Woodlawn Heights, located approximately 10 miles from New York City, serves as the perfect locale. It caters to two distinct groups: Bronx residents and Irish immigrants. After my parents emigrated from Ireland, they raised four children in the area, which afforded me an opportunity to study both cultures.
Now, as a young man, I often contemplate my identity.
New York is my home. I find solace in its distinctive surroundings - the towering skyscrapers, the congested streets, and the collective cacophony of brakes, horns, and sirens. I attended high school on the Upper East Side. I worked for two summers at Sutton Place. I indulge in freshly-baked bagels, dirty-water hot dogs, and late-night halal food. I walk fast, I speak Spanish, and I know the best pizza on First Avenue.

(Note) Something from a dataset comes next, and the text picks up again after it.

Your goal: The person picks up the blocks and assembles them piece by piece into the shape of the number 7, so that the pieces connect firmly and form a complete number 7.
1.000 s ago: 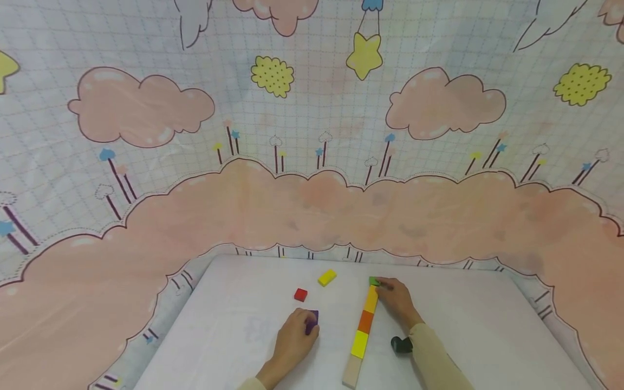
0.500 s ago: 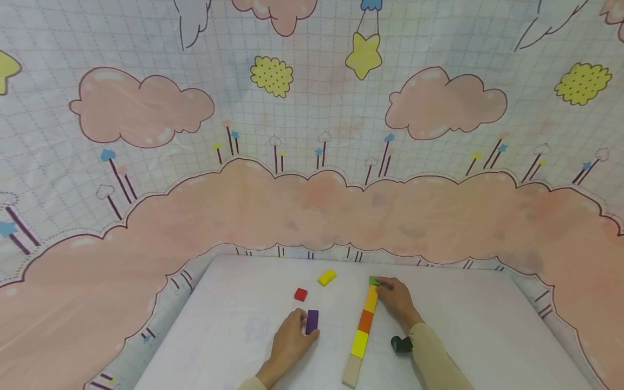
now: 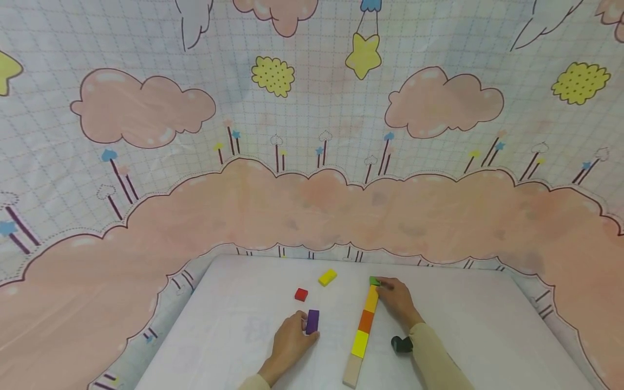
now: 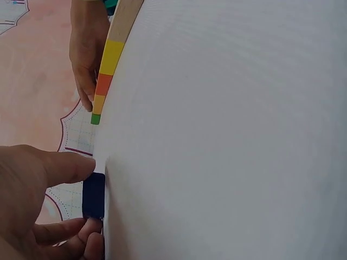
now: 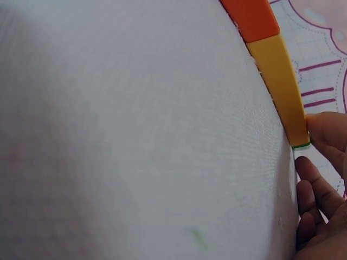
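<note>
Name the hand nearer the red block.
Left. The left hand is just on the near side of the red block, apart from it, holding the purple block; the right hand is farther off, to the right, beside the green block.

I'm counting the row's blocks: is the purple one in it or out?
Out: in the head view, white table shows between the purple block, held by the left grip, and the row.
</note>
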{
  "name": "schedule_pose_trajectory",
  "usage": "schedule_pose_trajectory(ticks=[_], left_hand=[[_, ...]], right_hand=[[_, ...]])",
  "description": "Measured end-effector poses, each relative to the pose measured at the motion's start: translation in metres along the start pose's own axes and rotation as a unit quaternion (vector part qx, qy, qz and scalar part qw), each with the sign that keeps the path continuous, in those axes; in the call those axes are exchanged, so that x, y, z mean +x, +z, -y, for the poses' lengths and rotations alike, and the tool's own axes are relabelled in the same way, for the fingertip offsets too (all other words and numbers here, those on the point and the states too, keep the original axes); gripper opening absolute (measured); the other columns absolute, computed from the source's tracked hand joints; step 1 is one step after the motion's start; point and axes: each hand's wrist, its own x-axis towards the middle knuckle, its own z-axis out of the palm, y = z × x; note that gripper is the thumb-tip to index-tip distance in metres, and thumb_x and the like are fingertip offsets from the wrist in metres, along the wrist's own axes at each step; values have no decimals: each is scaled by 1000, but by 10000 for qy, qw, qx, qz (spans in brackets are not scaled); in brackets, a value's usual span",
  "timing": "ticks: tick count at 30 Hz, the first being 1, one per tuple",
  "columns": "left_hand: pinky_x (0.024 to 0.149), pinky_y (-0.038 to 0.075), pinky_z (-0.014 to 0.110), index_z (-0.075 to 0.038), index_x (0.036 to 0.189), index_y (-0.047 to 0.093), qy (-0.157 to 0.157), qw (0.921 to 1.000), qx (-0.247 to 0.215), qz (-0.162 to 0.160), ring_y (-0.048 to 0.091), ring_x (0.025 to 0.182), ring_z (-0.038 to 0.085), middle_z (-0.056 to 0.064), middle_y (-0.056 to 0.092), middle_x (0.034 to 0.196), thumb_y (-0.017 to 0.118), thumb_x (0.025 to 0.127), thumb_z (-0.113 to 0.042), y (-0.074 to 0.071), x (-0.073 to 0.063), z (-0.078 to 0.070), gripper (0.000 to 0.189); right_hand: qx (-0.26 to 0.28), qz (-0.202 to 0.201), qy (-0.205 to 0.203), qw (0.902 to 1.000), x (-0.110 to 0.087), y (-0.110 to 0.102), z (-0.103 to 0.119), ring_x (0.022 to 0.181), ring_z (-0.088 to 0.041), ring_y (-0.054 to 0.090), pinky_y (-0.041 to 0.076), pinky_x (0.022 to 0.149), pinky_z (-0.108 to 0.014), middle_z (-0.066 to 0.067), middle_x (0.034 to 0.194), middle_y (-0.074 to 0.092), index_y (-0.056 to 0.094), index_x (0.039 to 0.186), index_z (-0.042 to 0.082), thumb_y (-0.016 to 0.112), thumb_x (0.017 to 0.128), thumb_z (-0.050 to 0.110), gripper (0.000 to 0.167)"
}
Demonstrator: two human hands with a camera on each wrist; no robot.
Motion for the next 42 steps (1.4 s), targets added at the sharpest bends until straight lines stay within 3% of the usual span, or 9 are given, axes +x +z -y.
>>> schedule_pose_trajectory(ticks=[8, 13, 24, 32, 35, 42], left_hand=[[64, 44, 27, -5, 102, 64, -82, 9998, 144, 80, 52, 77, 12, -1, 57, 84, 78, 75, -20, -2, -1, -2, 34], [64, 43, 27, -6, 98, 63, -128, 9997, 117, 164, 49, 77, 12, 0, 57, 84, 80, 77, -23, -3, 0, -3, 32], [65, 44, 26, -9, 98, 63, -154, 9999, 53, -46, 52, 77, 10, -2, 56, 84, 78, 80, -24, -3, 2, 0, 27], [65, 43, 23, -4, 99, 64, 410, 9976, -190, -531, 48, 76, 8, 1, 55, 85, 76, 80, -14, -9, 5, 3, 26], [65, 43, 22, -2, 101, 64, 548, 9963, -347, -572, 48, 76, 8, 2, 55, 85, 76, 79, -11, -10, 6, 5, 26], [74, 51, 25, -1, 104, 64, 530, 9945, -771, -463, 59, 86, 15, 5, 60, 94, 77, 78, -6, -11, 13, 2, 29]], right_hand=[[-23, -6, -11, 10000, -1, 0, 2, 135, -37, 41, 32, 113, -61, -12, 143, 50, 59, 134, 20, 59, 96, 28, 39], [-76, -32, -148, 9999, -2, -1, 3, 134, -37, 42, 33, 112, -61, -13, 142, 52, 60, 133, 18, 59, 96, 26, 38], [-168, 10, -134, 9998, 1, -1, 2, 133, -37, 42, 34, 112, -61, -12, 143, 50, 59, 134, 19, 58, 97, 27, 38], [-168, 38, -109, 9998, 3, -4, 3, 134, -37, 41, 32, 112, -62, -12, 144, 49, 59, 135, 19, 58, 97, 27, 39], [-114, 39, -52, 9999, 3, -4, 4, 135, -36, 41, 32, 113, -61, -12, 144, 49, 59, 135, 20, 58, 97, 28, 39], [-115, 27, -46, 9999, 1, -4, 4, 134, -37, 41, 32, 113, -61, -12, 144, 50, 59, 135, 19, 58, 96, 28, 39]])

(Upon request, I can also deliver a much-ballyhooed account of the New York Yankees all-time greats: Berra, DiMaggio, Gehrig, Jeter, Mantle, Mattingly, and Ruth.)
My ancestry is distinctly Irish, however. My father and my mother emigrated from Counties Leitrim and Kilkenny. They arranged yearly visits to Ireland, in an effort to immerse their children in the culture. There, I lived alongside my extended family and experienced the country’s food, music, and sport.
I always remember the breakfast that awaited my arrival from Shannon Airport -- sausages, rashers, black pudding, white pudding, fried tomatoes and brown bread. My grandmother watched from across the table as I consumed each meal.
In the weeks to follow, my cousins and I played hurling in the pitch opposite my aunt's house. We trekked through fields and purchased sweets at the nearby shops. I learned how to milk a cow at my uncle’s farm, and the sudden numbness that arrives after touching nettle leaves.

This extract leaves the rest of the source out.